* [REQUIRED WORK]:
Replicate the data exactly, every line included.

____________________

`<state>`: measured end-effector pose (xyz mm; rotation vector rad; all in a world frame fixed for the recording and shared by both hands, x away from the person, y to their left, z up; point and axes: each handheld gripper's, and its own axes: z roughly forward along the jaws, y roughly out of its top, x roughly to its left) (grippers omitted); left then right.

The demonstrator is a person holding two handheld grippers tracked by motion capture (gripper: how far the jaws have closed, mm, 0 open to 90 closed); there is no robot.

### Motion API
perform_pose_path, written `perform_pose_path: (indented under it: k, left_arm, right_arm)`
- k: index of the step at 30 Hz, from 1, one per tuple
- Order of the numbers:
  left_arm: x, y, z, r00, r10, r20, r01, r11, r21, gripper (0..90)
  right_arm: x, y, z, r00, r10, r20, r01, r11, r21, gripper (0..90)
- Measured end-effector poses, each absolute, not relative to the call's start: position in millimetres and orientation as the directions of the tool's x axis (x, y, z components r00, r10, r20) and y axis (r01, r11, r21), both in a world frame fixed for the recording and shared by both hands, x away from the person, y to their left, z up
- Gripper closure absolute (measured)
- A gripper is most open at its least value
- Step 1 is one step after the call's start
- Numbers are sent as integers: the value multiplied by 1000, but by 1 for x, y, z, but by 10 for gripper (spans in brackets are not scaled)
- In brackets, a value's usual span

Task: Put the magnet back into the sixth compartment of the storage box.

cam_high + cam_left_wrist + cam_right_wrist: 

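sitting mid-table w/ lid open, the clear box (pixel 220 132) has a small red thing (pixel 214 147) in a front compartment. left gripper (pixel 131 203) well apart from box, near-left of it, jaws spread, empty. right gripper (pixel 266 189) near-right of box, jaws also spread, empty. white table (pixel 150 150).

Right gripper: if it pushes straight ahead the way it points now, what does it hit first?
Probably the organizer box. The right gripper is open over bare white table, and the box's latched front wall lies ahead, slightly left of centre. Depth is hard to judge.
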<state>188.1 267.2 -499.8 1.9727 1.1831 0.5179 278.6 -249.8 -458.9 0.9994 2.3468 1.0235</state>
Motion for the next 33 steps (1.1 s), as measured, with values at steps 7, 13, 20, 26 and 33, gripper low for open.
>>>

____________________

* [EXERCISE RESPONSE]:
`<state>`: measured end-effector pose (xyz mm; rotation vector rad; all in a world frame fixed for the recording and shared by both hands, x away from the person, y to their left, z up; point and axes: each handheld gripper's, and its own axes: z roughly forward along the jaws, y roughly out of its top, x roughly to its left) (grippers omitted); left then right.

The demonstrator is a person holding two handheld grippers tracked by motion capture (gripper: how far the jaws have closed, mm, 0 open to 90 closed); there is no robot.

### Motion API
perform_pose_path, written `perform_pose_path: (indented under it: k, left_arm, right_arm)`
- k: index of the step at 30 Hz, from 1, one per tuple
- Order of the numbers:
  left_arm: x, y, z, r00, r10, r20, r01, r11, r21, gripper (0..90)
  right_arm: x, y, z, r00, r10, r20, r01, r11, r21, gripper (0..90)
- Measured end-effector poses, each absolute, not relative to the call's start: position in millimetres and orientation as the directions of the tool's x axis (x, y, z components r00, r10, r20) and y axis (r01, r11, r21), both in a world frame fixed for the recording and shared by both hands, x away from the person, y to their left, z up
- Gripper closure absolute (measured)
- A gripper is most open at its least value
- Step 1 is one step after the call's start
- Numbers are sent as integers: the value multiplied by 1000, but by 1 for x, y, z, but by 10 for gripper (spans in brackets are not scaled)
- In brackets, a value's usual span

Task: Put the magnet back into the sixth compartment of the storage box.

cam_high + cam_left_wrist + cam_right_wrist: 

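sitting mid-table w/ lid open, the clear box (pixel 220 132) has a small red thing (pixel 214 147) in a front compartment. left gripper (pixel 131 203) well apart from box, near-left of it, jaws spread, empty. right gripper (pixel 266 189) near-right of box, jaws also spread, empty. white table (pixel 150 150).

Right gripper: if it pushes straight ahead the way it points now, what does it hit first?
Probably the organizer box. The right gripper is open over bare white table, and the box's latched front wall lies ahead, slightly left of centre. Depth is hard to judge.
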<state>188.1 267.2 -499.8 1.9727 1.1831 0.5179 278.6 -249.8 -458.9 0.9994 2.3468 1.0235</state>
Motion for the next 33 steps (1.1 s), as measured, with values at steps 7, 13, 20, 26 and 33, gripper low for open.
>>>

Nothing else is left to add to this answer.